## What is required
Where the line with "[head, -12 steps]" appears below, start writing out lines exactly, and finish with the line with "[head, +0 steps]", which is included; write out nothing else.

## Supplied data
_ _ _ _ _

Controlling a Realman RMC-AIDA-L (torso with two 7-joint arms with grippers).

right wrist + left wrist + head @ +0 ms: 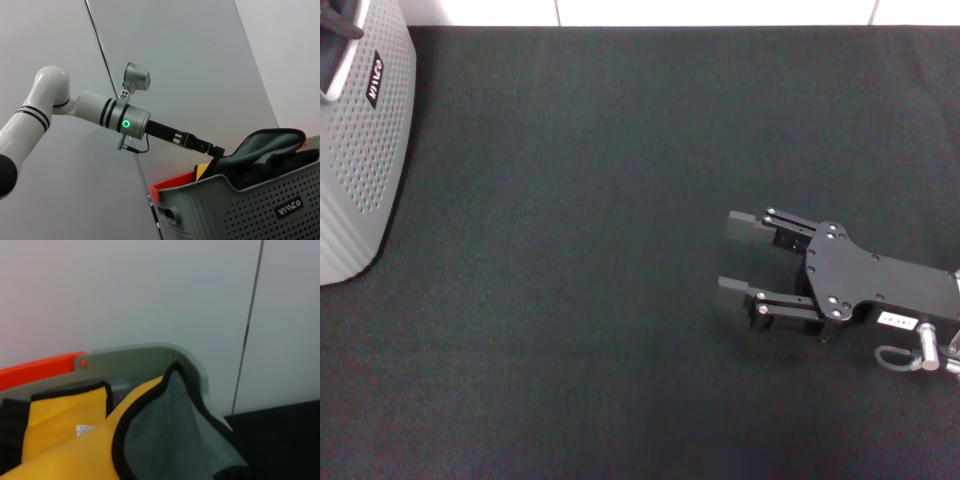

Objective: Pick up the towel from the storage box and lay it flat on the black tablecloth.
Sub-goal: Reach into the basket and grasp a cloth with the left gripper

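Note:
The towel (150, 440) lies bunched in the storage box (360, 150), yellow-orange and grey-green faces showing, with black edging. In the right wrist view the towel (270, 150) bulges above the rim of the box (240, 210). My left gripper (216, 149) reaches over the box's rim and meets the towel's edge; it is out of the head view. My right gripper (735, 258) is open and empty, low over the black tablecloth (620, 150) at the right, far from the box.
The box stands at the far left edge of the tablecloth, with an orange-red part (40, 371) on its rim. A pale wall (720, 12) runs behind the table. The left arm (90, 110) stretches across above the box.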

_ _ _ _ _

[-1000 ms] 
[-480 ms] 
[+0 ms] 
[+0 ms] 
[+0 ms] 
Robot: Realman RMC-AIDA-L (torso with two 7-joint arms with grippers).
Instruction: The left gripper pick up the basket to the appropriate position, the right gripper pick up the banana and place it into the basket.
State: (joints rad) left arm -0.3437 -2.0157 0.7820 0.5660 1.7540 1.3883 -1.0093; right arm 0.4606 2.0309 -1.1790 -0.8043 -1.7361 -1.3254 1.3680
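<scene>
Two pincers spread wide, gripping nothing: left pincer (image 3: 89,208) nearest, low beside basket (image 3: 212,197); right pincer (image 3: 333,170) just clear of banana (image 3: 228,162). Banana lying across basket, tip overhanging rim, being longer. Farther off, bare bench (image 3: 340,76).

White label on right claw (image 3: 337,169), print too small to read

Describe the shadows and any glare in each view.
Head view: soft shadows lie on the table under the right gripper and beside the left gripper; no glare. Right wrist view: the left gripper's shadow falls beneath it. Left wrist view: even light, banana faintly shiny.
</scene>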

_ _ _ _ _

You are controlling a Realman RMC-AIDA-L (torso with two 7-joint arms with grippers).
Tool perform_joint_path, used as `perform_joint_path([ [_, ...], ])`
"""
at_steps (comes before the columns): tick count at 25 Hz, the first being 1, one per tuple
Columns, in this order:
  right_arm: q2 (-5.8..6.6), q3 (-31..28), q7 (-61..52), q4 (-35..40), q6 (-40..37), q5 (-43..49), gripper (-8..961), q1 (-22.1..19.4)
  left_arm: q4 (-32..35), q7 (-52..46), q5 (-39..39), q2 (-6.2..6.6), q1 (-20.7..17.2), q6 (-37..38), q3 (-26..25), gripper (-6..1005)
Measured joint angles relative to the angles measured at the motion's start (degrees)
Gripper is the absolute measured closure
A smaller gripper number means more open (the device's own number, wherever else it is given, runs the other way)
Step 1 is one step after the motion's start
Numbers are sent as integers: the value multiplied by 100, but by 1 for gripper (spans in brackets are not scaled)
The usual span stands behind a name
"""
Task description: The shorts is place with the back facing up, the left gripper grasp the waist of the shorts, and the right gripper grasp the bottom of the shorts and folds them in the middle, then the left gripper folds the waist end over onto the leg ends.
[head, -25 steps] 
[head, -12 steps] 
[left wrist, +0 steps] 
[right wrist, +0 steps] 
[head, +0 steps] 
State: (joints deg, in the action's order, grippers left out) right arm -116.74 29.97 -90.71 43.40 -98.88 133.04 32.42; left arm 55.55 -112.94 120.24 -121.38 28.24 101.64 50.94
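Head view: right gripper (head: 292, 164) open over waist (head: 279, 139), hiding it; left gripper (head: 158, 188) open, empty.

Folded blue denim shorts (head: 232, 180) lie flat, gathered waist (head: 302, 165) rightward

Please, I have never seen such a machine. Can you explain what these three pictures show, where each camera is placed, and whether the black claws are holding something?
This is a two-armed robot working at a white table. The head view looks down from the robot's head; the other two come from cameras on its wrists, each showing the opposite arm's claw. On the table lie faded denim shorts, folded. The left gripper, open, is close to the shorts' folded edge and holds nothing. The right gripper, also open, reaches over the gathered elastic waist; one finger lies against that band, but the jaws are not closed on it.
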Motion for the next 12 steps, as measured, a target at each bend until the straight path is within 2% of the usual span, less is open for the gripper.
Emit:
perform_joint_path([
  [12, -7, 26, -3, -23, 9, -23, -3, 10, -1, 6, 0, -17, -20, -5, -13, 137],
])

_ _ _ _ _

## Written answer
[head, -12 steps] 
[left wrist, +0 steps] 
[right wrist, +0 steps] 
[head, +0 steps] 

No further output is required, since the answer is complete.